Lo scattare dei controlli al confine britannico «rischia di imporre ai produttori di formaggio francesi o di chorizo spagnoli gli stessi costi che noi abbiamo dovuto affrontare esportando prodotti nella Ue», ha sottolineato Norman. Potrebbe aggiungere alla lista anche i produttori di prosciutto di Parma o di gorgonzola italiani.
L’unica soluzione secondo M&S, che ha il sostegno di tutta la categoria, è stabilire l’equivalenza delle regole fitosanitarie tra Regno Unito e Ue, eliminando la necessità di oneri inutili. Fumo negli occhi per Londra: non sarebbe una vera Brexit.
Gli scambi commerciali non sono stati certo senza intoppi finora. Paradossalmente infatti la Ue, che non voleva Brexit, ha iniziato subito a fare i controlli previsti al confine e a imporre l’onere di documentazioni aggiuntive. La conseguenza è stata un crollo di 2 miliardi di sterline delle esportazioni di prodotti agroalimentari britannici nella Ue nel primo semestre 2021, secondo i dati della Food and Drink Federation britannica.
C’è una sottile ironia nella situazione attuale. Lo slogan vincente di Brexit era stato «riprendiamoci il controllo delle nostre leggi e dei nostri confini». L’ideologia però si è infranta contro il muro della realtà. Allo stato Londra ha preferito rinunciare al suo diritto di effettuare controlli sulle merci al confine, per ragioni che sono del tutto pratiche.

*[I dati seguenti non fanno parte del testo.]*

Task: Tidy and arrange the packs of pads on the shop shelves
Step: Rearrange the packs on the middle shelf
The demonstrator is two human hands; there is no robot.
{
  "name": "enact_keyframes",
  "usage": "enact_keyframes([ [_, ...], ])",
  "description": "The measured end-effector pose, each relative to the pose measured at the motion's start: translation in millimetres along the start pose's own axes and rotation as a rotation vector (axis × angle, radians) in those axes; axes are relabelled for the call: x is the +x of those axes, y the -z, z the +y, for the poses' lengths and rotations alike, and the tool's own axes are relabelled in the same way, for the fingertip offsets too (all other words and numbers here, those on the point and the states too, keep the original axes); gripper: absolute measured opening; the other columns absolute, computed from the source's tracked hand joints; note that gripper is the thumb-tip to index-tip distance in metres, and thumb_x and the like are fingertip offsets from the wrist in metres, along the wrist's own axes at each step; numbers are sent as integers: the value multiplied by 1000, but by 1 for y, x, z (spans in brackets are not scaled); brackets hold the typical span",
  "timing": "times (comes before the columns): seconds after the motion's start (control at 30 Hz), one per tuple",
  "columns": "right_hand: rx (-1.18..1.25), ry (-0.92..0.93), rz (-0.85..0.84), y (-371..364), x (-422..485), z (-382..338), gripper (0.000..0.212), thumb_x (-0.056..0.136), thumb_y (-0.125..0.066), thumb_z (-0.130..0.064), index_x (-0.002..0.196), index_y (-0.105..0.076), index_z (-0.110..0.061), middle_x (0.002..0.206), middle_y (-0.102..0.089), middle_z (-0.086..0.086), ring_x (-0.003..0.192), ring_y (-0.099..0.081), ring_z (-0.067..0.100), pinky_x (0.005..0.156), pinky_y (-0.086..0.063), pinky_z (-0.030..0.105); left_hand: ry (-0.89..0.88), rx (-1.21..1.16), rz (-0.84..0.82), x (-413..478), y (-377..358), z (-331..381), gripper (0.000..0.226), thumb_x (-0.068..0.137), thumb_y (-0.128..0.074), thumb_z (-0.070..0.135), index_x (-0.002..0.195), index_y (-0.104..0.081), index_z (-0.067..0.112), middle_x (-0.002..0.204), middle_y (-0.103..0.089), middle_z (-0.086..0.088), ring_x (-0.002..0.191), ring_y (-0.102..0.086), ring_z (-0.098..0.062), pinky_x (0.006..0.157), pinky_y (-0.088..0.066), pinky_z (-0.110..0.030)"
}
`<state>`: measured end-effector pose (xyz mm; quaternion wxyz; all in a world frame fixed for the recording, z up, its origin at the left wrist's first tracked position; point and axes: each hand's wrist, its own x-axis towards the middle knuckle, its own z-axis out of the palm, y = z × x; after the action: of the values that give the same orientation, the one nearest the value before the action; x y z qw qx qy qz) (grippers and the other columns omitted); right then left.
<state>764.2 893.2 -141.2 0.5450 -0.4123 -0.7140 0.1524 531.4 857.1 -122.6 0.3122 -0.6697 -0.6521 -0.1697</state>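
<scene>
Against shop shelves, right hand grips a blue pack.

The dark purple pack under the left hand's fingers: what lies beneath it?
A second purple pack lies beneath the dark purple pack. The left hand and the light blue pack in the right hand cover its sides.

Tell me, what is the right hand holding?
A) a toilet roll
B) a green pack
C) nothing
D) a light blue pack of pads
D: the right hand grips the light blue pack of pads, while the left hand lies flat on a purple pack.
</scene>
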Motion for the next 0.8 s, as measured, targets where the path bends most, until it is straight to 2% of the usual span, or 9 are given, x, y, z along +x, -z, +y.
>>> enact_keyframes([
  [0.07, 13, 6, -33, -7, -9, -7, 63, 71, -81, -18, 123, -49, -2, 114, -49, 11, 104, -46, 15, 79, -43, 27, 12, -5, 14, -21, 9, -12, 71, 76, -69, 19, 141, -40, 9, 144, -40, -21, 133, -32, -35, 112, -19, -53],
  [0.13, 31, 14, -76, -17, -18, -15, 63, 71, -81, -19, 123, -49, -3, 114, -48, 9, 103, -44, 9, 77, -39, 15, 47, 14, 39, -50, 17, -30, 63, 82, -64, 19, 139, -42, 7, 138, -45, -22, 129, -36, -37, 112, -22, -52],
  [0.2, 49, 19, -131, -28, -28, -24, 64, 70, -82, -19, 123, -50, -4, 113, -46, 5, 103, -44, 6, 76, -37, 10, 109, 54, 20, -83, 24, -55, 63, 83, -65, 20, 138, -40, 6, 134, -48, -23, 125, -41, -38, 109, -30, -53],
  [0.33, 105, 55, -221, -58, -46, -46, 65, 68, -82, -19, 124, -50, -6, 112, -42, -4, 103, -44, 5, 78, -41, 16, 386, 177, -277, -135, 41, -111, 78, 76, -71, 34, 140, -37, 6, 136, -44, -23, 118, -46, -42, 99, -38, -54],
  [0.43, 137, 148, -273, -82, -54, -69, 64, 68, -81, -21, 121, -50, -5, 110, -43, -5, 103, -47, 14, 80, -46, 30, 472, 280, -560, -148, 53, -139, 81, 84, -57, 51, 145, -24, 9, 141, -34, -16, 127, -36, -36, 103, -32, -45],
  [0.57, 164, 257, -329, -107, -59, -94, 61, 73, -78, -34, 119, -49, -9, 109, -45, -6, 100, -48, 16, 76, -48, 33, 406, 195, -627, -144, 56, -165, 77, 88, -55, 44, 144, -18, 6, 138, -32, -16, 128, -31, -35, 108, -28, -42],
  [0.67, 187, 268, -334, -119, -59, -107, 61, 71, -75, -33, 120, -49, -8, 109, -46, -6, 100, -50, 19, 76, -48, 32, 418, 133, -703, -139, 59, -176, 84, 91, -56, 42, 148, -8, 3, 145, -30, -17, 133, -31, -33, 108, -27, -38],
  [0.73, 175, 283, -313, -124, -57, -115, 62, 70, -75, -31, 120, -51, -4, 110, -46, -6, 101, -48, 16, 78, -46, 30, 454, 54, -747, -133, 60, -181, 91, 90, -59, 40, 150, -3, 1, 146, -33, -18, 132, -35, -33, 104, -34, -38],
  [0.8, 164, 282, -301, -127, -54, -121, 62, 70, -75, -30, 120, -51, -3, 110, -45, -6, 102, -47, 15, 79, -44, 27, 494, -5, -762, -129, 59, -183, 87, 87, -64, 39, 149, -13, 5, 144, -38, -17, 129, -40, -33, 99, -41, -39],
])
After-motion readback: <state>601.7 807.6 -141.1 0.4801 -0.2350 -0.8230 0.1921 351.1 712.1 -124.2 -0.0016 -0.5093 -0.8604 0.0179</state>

Oltre alle difficoltà legate alle nuove procedure e alla documentazione richiesta, infatti, la Gran Bretagna sta affrontando problemi di mancanza di personale e seri intoppi nella catena di approvvigionamenti. La carenza di camionisti, in particolare, dovuta in parte al Covid e in parte alla Brexit, sta causando problemi gravi. Prodotti di ogni genere, da alimentari a medicine, non arrivano nei negozi o nelle farmacie non perché scarseggino, ma perché non ci sono abbastanza autisti che portino le merci a destinazione.
Secondo l’associazione di settore sono ben 100mila i camionisti che mancano all’appello. La richiesta di visti temporanei per permettere agli autotrasportatori europei di lavorare in Gran Bretagna è stata però respinta dal Governo, che ha invece esortato le ditte ad «addestrare camionisti inglesi» per risolvere il problema.
Non mancano solo i camionisti. Già si prevedono problemi in vista del marzo 2022, quando scatteranno i controlli obbligatori sugli animali vivi e sulle piante importate dalla Ue. Non ci sono infatti abbastanza veterinari per effettuarli.
Situazione analoga in Irlanda del Nord, dove continua a non esserci un’intesa tra Londra e Bruxelles su quali siano i controlli necessari, che dovrebbero scattare il 30 settembre. Il Governo britannico vuole rinegoziare il protocollo, la Ue si rifiuta. Cosa ha fatto Londra? Ha annunciato l’ennesima proroga unilaterale, rimandando sine die la data in cui dovranno scattare i controlli. Ancora una volta, un problema rinviato non è un problema risolto.